His lawyer at the time, Robert Samuel, told Judge Belinda Sellars his client had stopped taking medication for mental health issues that included paranoid delusions. Once back on the meds and stabilised, Samuel said, Bellamy began to understand how his behaviour could have been unsettling for the broadcaster.
The judge ordered his intensive supervision sentence to include conditions that he not consume illicit substances and that he attend alcohol treatment and other rehabilitative programmes.
Untreated mental illness
Ahead of today’s hearing, Bellamy refused to co-operate with pre-sentence reports. That was a shame, Judge Swaran Singh said, because one function of the reports was to identify mitigating factors that could potentially lead to sentence discounts.

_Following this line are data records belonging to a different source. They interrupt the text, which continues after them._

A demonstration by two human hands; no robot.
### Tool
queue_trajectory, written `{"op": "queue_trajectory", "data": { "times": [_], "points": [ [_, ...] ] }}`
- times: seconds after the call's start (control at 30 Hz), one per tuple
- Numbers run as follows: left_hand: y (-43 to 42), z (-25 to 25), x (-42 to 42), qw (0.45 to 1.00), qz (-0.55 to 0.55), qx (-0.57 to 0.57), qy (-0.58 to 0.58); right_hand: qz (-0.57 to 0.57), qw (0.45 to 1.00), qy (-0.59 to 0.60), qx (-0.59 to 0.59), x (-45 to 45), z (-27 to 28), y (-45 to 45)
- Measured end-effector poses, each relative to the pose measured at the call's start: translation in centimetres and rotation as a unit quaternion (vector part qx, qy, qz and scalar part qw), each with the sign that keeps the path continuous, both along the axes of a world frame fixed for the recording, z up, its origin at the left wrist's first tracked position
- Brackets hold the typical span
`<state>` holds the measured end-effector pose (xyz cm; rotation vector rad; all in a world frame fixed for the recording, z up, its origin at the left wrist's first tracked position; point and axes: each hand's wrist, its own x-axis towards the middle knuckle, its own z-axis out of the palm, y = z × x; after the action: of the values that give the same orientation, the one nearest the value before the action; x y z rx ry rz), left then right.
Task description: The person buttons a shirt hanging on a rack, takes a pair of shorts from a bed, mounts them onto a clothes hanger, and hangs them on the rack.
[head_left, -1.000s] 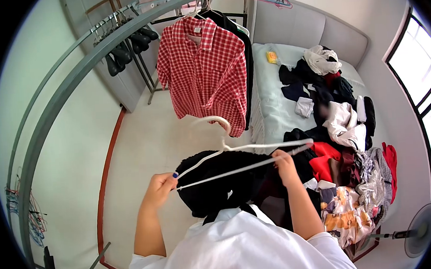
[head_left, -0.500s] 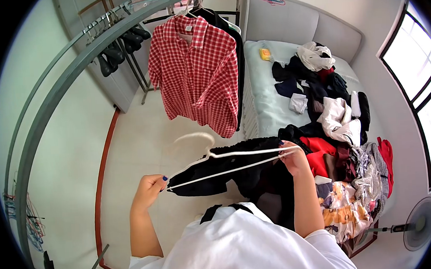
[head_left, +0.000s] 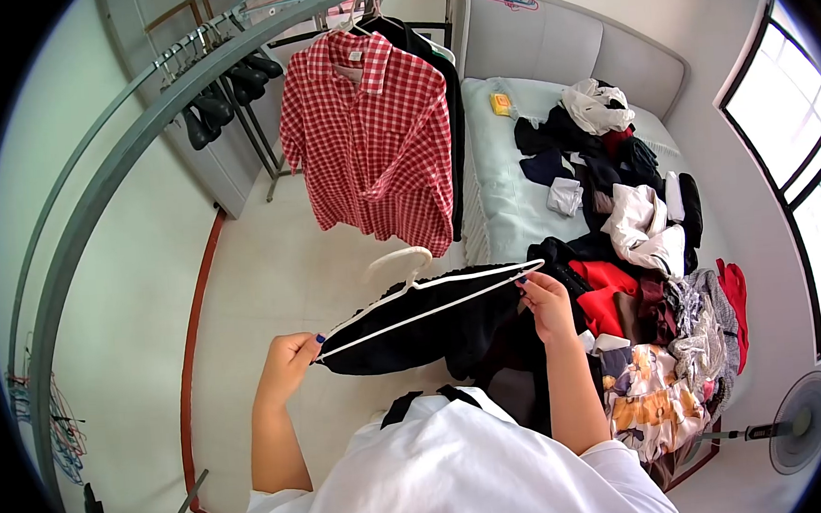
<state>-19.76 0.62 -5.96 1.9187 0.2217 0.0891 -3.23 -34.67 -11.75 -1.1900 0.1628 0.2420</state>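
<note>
A white clothes hanger [head_left: 473, 274] is held slanted in front of me, hook toward the rack and its right end higher. Black garment [head_left: 399, 346] cloth hangs along it, bunched toward the right. My left hand [head_left: 284, 366] is closed on the hanger's left end together with the cloth there. At the other end, my right hand [head_left: 550, 309] pinches at the black cloth by the lower bar, just below the hanger's right tip. Whether its fingers also grip the bar is hard to make out.
A red checked shirt [head_left: 366, 142] hangs ahead from the grey rack [head_left: 97, 196], which arches along the left. To the right, a bed [head_left: 501, 194] bears heaped clothes, with a floral garment [head_left: 659, 401] nearest me. A fan [head_left: 801, 422] stands at far right.
My right hand has shifted slightly left and down, off the hanger's right tip, onto the cloth below. The hanger has tilted, its right end rising. My left hand keeps its hold.
</note>
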Motion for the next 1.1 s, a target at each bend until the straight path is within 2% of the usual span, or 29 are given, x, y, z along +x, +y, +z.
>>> {"op": "queue_trajectory", "data": {
  "times": [0.27, 0.53, 0.7, 0.8, 0.9, 1.0, 1.1],
  "points": [
    [-0.3, 0.7, -0.1, 1.000, 0.004, 0.019, -0.014, -0.014, 0.979, -0.149, -0.137, -0.1, 0.1, 0.2],
    [-1.0, 1.2, -0.1, 0.998, -0.032, 0.060, 0.013, -0.034, 0.975, -0.137, -0.173, 0.5, -0.4, -0.6],
    [-1.4, 1.0, 0.5, 0.999, -0.032, 0.020, -0.003, -0.020, 0.988, -0.111, -0.103, 0.5, -0.2, -0.7],
    [-1.8, 1.6, 0.5, 0.999, -0.009, 0.046, 0.021, -0.003, 0.995, -0.087, -0.049, 0.2, -0.1, -1.4],
    [-2.1, 1.8, 0.6, 0.998, 0.008, 0.054, 0.027, 0.029, 0.999, 0.000, 0.027, 0.4, -0.1, -2.4],
    [-2.5, 1.7, 0.6, 0.998, 0.022, 0.052, 0.010, 0.053, 0.997, 0.002, 0.061, 0.7, -1.0, -3.3],
    [-2.6, 1.2, 0.7, 0.999, 0.019, 0.050, 0.007, 0.043, 0.999, -0.006, 0.029, 0.8, -1.5, -3.4]
  ]
}}
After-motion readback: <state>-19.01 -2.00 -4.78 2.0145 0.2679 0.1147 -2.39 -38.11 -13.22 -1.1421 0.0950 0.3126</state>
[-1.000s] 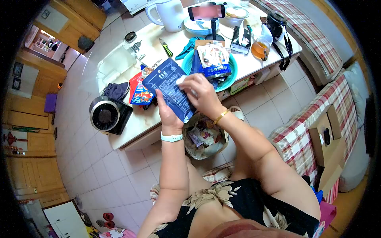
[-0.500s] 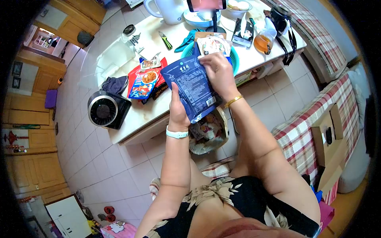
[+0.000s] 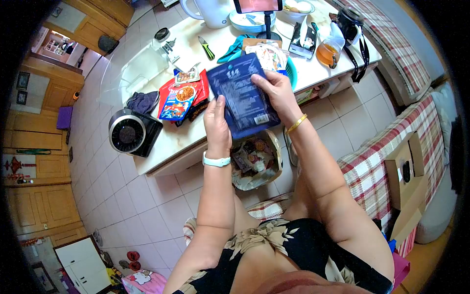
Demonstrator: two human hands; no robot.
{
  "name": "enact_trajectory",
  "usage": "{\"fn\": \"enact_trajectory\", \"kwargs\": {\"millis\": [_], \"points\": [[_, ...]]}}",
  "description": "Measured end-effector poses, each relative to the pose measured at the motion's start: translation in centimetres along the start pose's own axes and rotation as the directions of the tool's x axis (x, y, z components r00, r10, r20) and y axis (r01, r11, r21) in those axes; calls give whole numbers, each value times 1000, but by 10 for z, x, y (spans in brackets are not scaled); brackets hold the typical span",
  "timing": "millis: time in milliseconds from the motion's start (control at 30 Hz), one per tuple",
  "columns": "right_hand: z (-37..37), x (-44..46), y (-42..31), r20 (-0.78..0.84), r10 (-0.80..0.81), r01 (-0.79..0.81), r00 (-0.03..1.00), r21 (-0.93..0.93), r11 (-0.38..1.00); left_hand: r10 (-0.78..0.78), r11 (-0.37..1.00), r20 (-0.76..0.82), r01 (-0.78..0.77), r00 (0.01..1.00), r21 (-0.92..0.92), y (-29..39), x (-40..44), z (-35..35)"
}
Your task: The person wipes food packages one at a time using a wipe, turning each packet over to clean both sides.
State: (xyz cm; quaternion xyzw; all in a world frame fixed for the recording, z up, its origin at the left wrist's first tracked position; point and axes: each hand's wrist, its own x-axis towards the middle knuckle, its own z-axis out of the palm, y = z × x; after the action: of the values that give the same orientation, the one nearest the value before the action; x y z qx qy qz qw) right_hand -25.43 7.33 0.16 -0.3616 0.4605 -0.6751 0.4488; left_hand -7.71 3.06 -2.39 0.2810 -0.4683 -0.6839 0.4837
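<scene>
A dark blue food pouch point(image 3: 243, 98) with pale printing and a barcode is held up between my hands over the table's front edge. My left hand point(image 3: 217, 122) grips its left side, thumb on the printed face. On the right side, my right hand point(image 3: 279, 93) pinches it with the thumb in front; the fingers behind are hidden. Just beyond the pouch, other packets point(image 3: 268, 55) lie in a teal basket point(image 3: 292, 74). Left of my left hand, red and blue food packets point(image 3: 179, 101) lie piled on the table.
A bin with rubbish point(image 3: 257, 164) stands below the pouch. On the table point(image 3: 171, 161) are a round-faced black device point(image 3: 128, 132), a green-handled knife point(image 3: 206, 48), a phone on a stand point(image 3: 258, 5), a pitcher point(image 3: 208, 12) and a glass teapot point(image 3: 327, 53). A checked sofa point(image 3: 364, 181) is at right.
My right hand has moved from the pouch's top edge down to its right side, thumb now on the front. The pouch is turned slightly and its top shows fully.
</scene>
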Motion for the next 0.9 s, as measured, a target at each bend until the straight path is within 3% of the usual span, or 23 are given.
{"fn": "enact_trajectory", "kwargs": {"millis": [33, 100, 133, 167, 233, 267, 300, 367, 433, 500, 667, 800, 900], "points": [[1, 3, 3, -78, -78, 75, 994, -47, 996, 0, 1000, 0, 0, 1000, 1, 0, -1, 2], [12, -5, -5, -217, -188, 195, 958, 8, 981, 222, 945, -165, -170, 961, 279, 5, -5, 9], [16, -6, -3, -216, -188, 195, 958, 8, 981, 257, 922, -43, -232, 966, 310, 3, -4, 4], [19, -6, 0, -208, -305, 300, 930, -54, 952, 258, 922, -44, -232, 965, 310, 2, -6, 9], [31, -11, 5, -162, -462, 419, 872, -241, 875, 314, 925, 148, -337, 938, 175, 2, -14, 27], [36, -20, 3, -63, -492, 447, 868, -331, 831, 278, 930, 228, -321, 933, 180, 5, -18, 30], [46, -31, -4, 39, -508, 477, 860, -413, 776, 341, 910, 199, -376, 919, 176, -2, -19, 33], [59, -41, -2, 244, -554, 603, 796, -407, 687, 246, 969, 96, -248, 964, 8, -7, -28, 23], [72, -48, -2, 328, -574, 661, 750, -349, 664, 92, 966, 12, -86, 996, -243, -2, -35, 12], [79, -52, 3, 441, -585, 731, 680, -459, 504, 3, 942, 40, 10, 999, -336, 9, -34, -1], [77, -45, 6, 469, -564, 715, 679, -598, 363, -10, 917, 91, 46, 996, -395, 17, -31, 12], [58, -29, -3, 410, -639, 682, 651, -685, 256, -82, 883, 170, 150, 982, -445, 17, -30, 26], [42, -17, -7, 311, -642, 617, 701, -716, 328, -122, 869, 223, 213, 967, -448, 15, -31, 32]]}}
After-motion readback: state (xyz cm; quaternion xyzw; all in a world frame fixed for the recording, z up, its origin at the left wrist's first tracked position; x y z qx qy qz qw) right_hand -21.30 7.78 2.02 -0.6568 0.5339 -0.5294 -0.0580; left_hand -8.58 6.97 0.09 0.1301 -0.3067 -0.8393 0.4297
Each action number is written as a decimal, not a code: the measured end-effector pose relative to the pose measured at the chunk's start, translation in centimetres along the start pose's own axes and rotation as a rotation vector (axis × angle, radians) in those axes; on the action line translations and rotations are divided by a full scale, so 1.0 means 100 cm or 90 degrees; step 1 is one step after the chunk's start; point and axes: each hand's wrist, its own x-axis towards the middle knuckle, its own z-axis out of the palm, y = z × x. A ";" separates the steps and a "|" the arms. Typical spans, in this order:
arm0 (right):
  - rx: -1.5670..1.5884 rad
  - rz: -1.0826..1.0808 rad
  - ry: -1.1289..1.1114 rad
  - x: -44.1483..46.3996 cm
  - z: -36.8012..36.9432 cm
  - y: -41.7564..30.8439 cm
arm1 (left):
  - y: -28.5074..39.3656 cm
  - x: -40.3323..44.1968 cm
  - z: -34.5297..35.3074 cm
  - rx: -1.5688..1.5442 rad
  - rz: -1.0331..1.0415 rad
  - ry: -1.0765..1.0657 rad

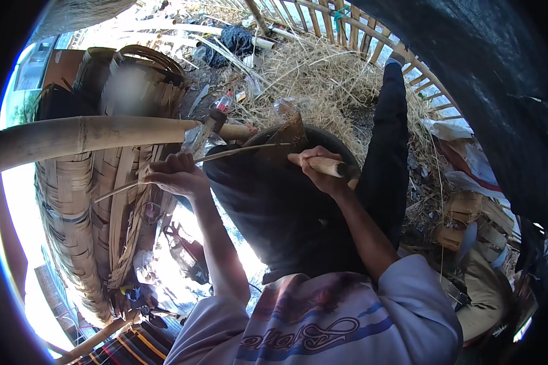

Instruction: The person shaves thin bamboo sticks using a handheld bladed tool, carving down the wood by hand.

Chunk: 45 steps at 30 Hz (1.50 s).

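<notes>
My left hand (178,174) is closed around a thin strip (227,152), which slants from lower left up to the right across my dark-clothed thigh. My right hand (323,169) grips the thick wooden handle (327,165) of a tool with a broad, rust-brown blade (294,132). The strip's right end lies at the blade, in front of my right hand; whether they touch I cannot tell. Both hands are above my lap.
A thick bamboo pole (91,135) crosses the left side, with woven baskets (67,194) around it. Dry straw (323,70), a plastic bottle (224,102) and black plastic (236,39) lie ahead. A slatted bamboo fence (371,30) curves along the upper right, beside a dark sheet (493,79).
</notes>
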 end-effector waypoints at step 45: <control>-0.008 -0.047 0.080 -0.004 0.011 -0.006 | -0.015 0.005 0.006 0.258 0.171 0.168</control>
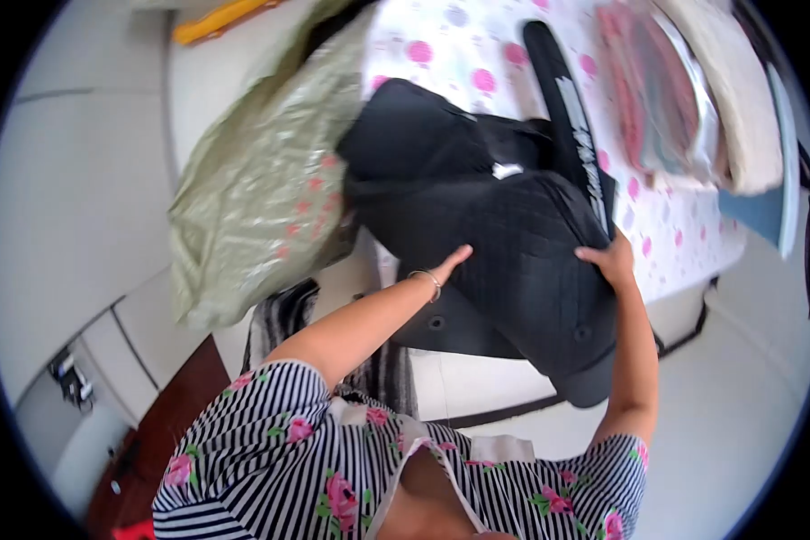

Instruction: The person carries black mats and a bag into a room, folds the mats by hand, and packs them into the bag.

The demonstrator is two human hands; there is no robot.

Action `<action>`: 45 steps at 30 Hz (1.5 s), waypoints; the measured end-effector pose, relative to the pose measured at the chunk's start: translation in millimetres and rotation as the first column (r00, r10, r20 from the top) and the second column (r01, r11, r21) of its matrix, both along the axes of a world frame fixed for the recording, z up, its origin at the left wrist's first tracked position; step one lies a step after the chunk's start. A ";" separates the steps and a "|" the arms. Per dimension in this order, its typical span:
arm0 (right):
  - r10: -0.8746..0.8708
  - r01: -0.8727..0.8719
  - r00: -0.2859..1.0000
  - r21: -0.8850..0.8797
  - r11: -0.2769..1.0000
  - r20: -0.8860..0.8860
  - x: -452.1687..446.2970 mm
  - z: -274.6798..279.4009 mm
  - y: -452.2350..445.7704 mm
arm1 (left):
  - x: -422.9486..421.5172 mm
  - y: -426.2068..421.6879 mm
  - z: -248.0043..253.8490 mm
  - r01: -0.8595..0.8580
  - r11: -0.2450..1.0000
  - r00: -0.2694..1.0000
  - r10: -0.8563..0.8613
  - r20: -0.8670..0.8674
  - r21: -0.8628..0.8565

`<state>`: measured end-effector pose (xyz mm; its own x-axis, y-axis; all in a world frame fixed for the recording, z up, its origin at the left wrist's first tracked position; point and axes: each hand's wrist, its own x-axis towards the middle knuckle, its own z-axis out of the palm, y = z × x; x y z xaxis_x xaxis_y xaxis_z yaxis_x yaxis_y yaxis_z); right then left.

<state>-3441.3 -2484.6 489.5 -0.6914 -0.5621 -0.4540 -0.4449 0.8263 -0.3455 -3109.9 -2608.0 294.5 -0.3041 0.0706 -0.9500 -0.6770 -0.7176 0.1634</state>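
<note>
A large black padded item (513,243), with a quilted surface and round eyelets, lies across the edge of the polka-dot covered surface. On its left part rests my left hand (450,265), thumb stretched out and the other fingers hidden beneath or behind the fabric. My right hand (610,261) grips the item's right edge, its thumb on top. Beside that hand runs a long black strap (567,117) with white lettering, reaching up over the cloth. A small white label (507,170) shows near the middle of the black item.
A big olive plastic bag (252,198) with red marks touches the left side of the black item. Folded pink and cream textiles (693,99) are stacked at the upper right on the dotted cloth (459,45). A striped grey cloth (387,373) hangs below.
</note>
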 end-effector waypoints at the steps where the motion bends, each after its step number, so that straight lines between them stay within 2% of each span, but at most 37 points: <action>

“No, no, I don’t think the judge reads it,” Bellamy responded when the judge checked one more time to make sure he hadn’t changed his mind.
Defence lawyer John Corby asked the judge to consider a starting point of between one and two years’ jail for the council building arson before adding a six-month uplift for the other two fires.
Alec Bellamy has been sentenced to prison for a series of arsons that included the Dimples baby boutique in Newmarket, Auckland. Photo / Hayden Woodward
But the judge agreed with the Crown assessment that the main arson should carry a three-year starting point, with an uplift of one-and-a-half years for the Dimples and storage facility fires.
It resulted in a final sentence of two years and four months’ imprisonment after factoring in reductions for Bellamy’s early guilty pleas and for his background.
“I acknowledge that you suffer from mental illness and at the time of offending you were untreated,” Judge Swaran Singh said. “I understand you have been stabilised while on remand.”
But the arsons posed an inherent risk to the public, including the firefighters who responded, he said.
The judge also approved the Herald’s request to take a photo at the hearing, despite an argument from the defence that it would equate to “pillorying of the homeless and the mentally unwell in the community” and would serve only “prurient interests”.
Judge Swaran Singh agreed with the Crown and the Herald that there was a public interest in identifying a person who poses a risk of causing harm when not properly medicated, and who has shown a history of resisting treatment.
“It’s different if a person were taking treatment,” the judge said.
Craig Kapitan is an Auckland-based journalist covering courts and justice. He joined the Herald in 2021 and has reported on courts since 2002 in three newsrooms in the US and New Zealand.